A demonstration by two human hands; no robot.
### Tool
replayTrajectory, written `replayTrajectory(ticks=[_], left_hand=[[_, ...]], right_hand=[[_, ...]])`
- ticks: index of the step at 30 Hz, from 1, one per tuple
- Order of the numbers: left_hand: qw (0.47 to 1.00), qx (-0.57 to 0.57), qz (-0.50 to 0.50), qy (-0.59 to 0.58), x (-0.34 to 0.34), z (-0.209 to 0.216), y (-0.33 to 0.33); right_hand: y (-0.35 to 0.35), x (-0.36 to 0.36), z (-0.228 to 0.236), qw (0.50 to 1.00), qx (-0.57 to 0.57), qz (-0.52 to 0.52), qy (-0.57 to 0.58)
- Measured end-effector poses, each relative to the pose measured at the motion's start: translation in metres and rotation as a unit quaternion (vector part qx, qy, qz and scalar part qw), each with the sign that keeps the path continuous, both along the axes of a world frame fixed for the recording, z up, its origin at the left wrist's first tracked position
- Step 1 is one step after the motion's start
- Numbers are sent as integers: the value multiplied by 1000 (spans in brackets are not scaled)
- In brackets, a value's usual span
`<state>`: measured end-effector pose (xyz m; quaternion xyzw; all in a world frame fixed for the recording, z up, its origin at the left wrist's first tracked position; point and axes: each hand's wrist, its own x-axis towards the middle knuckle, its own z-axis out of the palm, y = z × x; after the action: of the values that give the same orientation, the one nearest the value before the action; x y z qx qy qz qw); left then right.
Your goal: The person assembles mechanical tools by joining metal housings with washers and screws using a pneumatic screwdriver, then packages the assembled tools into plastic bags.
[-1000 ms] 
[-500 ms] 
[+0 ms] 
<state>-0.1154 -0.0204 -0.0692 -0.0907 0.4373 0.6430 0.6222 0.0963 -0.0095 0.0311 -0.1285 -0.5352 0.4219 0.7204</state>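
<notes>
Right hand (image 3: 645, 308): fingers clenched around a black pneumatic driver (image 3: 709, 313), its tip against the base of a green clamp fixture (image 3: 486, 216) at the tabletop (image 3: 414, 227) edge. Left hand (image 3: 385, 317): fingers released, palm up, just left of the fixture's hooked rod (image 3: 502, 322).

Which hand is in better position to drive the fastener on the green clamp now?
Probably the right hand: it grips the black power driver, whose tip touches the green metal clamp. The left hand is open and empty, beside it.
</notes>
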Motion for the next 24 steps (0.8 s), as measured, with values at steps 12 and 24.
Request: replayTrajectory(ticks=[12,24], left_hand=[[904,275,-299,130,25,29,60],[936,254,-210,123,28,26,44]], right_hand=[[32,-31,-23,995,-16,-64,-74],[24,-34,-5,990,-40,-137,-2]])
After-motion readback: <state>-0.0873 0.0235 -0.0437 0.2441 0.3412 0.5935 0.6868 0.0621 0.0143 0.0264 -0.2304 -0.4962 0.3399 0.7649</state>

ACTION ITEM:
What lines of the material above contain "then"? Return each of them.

RESPONSE:
`<state>`: measured end-effector pose (xyz m; quaternion xyzw; all in a world frame fixed for the recording, z up, its origin at the left wrist's first tracked position; point and axes: each hand's wrist, its own x-axis towards the middle knuckle, its own z-axis out of the palm, y = z × x; after the action: of the values that give the same orientation, the one nearest the value before the action; x y z qx qy qz qw); left then right.
Your goal: The person assembles mechanical tools by joining metal housings with washers and screws using a pneumatic screwdriver, then packages the assembled tools into plastic bags.

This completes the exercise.